Стефания передернула плечами, безуспешно пытаясь высвободиться от моих тисков, и повысила голос:
— Да моя Айка с-с четырнадцати лет пахала, как п-проклятая!
— И ты считаешь, это хорошо, что у ребёнка детства не было? Только у неё и выхода другого не было, а у тебя их херова туча.
— И в этой туче я буду сама выбирать выход! — отчеканила эта мелкая заноза, даже ни разу не запнувшись, и всё же отбросила мои руки.
Да задраться в пассатижи! Что ж за засада такая, а? Я же так красиво всё спланировал…
Мечты, сука, сдуваются прямо на глазах.
Сейчас, по-хорошему, перекинуть бы её через плечо — и в аэропорт.
— Послушай меня, малышка...
Но дверь в палату распахнулась, и в наш междусобойчик вторгся бородатый хер в белом халате и колпаке, больше похожий на пекаря, чем на медика. И давай чесать по-непонятному. Стефания прям оживилась, разулыбалась ему. А главное, она его понимает и отвечает, а я, как глухонемой остолоп, стою тут не при делах. Опять я до неё не дотягиваюсь. А бородач ещё и мне задвинул что-то на своём гоблинском.

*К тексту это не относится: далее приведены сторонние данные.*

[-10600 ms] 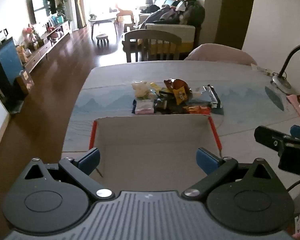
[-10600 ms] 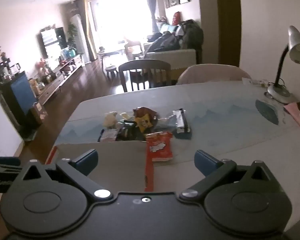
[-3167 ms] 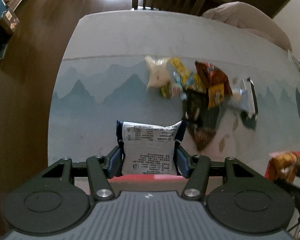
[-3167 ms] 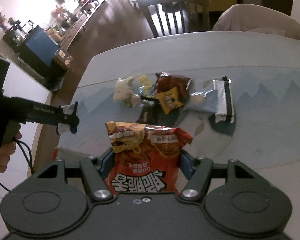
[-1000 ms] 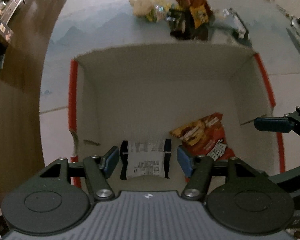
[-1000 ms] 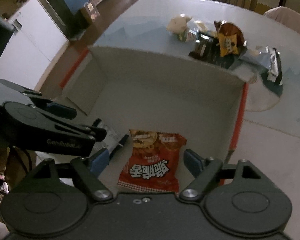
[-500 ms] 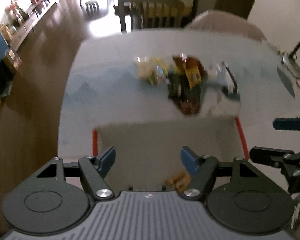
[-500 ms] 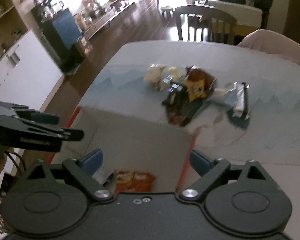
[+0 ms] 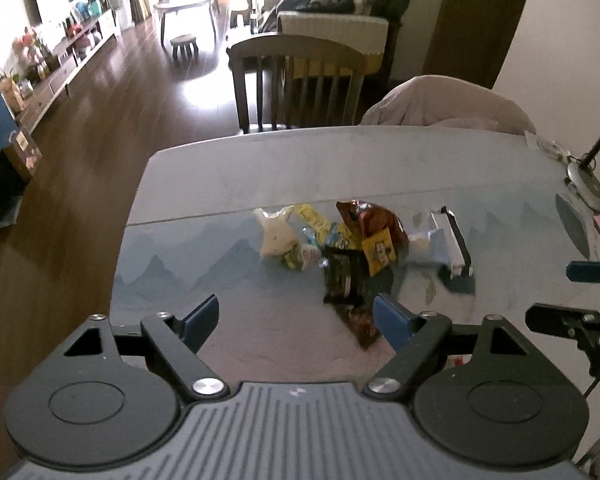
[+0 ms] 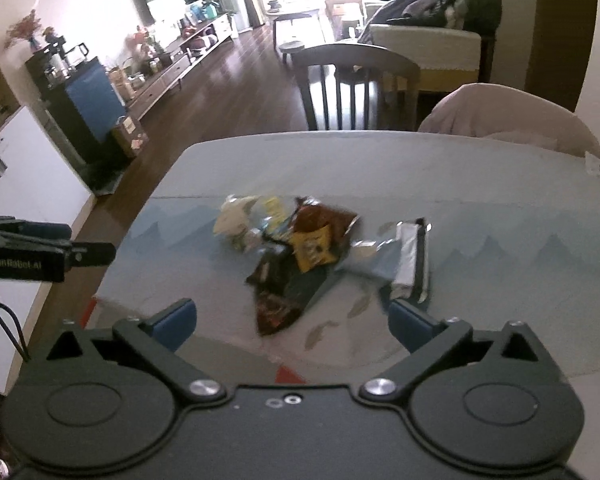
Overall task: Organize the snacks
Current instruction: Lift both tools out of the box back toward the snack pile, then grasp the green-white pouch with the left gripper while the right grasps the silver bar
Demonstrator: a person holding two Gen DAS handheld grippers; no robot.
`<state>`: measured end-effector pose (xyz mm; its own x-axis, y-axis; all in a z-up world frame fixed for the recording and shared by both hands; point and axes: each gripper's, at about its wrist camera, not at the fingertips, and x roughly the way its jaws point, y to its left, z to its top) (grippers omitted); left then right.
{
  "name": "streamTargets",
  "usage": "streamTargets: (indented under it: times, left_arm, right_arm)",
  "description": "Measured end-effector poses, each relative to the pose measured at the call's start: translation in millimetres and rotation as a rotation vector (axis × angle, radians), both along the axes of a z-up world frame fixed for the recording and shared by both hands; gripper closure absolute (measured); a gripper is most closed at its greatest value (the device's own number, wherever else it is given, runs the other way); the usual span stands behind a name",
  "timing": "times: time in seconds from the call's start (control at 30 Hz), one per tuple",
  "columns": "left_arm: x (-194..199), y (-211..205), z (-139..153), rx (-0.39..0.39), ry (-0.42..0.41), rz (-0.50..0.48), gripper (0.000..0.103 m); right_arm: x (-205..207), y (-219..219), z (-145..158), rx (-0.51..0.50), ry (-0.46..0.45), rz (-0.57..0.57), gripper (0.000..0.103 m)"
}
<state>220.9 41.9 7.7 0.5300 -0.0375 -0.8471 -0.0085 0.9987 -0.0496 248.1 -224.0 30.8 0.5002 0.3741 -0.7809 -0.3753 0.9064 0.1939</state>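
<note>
Snack pile (image 10: pixel 300 248) motion-blurred, labels unreadable; lamp (image 9: pixel 592 160) cut off.

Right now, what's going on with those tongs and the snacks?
Left tongs and right tongs opening, nothing between them. Snack pile loose on the table. Nothing in the way.

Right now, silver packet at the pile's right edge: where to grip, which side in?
Take the silver packet across its narrow width near the end toward the camera, coming from above with the right gripper, whose jaws are opening and empty. It lies flat, long axis running away, right side clear.
</note>
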Motion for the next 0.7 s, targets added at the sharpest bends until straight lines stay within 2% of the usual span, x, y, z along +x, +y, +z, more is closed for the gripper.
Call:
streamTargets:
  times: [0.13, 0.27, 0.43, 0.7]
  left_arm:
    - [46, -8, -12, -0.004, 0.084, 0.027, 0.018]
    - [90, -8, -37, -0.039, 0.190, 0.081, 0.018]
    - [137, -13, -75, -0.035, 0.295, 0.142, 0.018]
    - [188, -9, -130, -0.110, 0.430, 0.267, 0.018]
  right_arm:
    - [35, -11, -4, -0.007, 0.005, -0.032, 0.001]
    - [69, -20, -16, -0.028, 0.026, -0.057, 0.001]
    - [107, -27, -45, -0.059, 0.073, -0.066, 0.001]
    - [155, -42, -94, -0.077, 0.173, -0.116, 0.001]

Ну и я ему в ответ:
— Мучас грасиас! (исп. большое спасибо) — и улыбаюсь, как придурок. — Идите на хер, пор фавор (исп. пожалуйста), у нас тут серьёзный разговор.
Бородач, будто поняв мой посыл, кивнул и свалил незамедлительно, а Стефания посмотрела на меня с укором.
— Что-о? Я уже охренел от этой тарабарщины. Не успел худо-бедно освоить французский, и снова здрасьте — опять ни хрена не понимаю.
— Сейчас ты неп-плохо справился.
— Ненавижу Испанию!
— Ты там и не был, — фыркнула Стефания. — Местные жители н-не считают Барселону Испанией, т-так что мы с тобой, Гена, в Каталонии.
— А может, уже хватит википедиваться? Мне как-то без разницы, где будут обитать местные жители, но ты мне нужна в Париже. Мне... мне там плохо без тебя. Для тебя это что-нибудь значит?
— Гена, п-подойди ко мне, п-пожалуйста, — Стефания потянулась ко мне и, схватив меня за руку, потёрлась о неё щекой. Поцеловала в ладонь, мгновенно разбудив во мне всё самое чувствительное, и промурлыкала тихо:
— Это з-значит намного больше, чем ты думаешь, но...
— Но? — я напрягся, а она ещё крепче вцепилась в мою руку.
— Ген, я ведь даже от папиной п-помощи отказалась, а ты...
— А я вообще никто, да?
— Ну з-зачем ты так? Я люблю тебя... очень люблю! Но я х-хочу сама сп-правиться.
— А если мы поженимся?
Твою мать, я реально это сказал?!
По округлившимся глазам Стефании уже ясно, что она тоже это слышала. Значит, отступать уже поздно.
Присаживаюсь на корточки, беру её маленькие ручки в свои ладони, вдыхаю, как перед прыжком в бездну и…
— Стефания Скрипка, Вы согласны стать Стефанией Цветаевой?
Сочные губки приоткрылись, снова сомкнулись, а зелёные глаза стали ещё больше. Надеюсь, это от радости?..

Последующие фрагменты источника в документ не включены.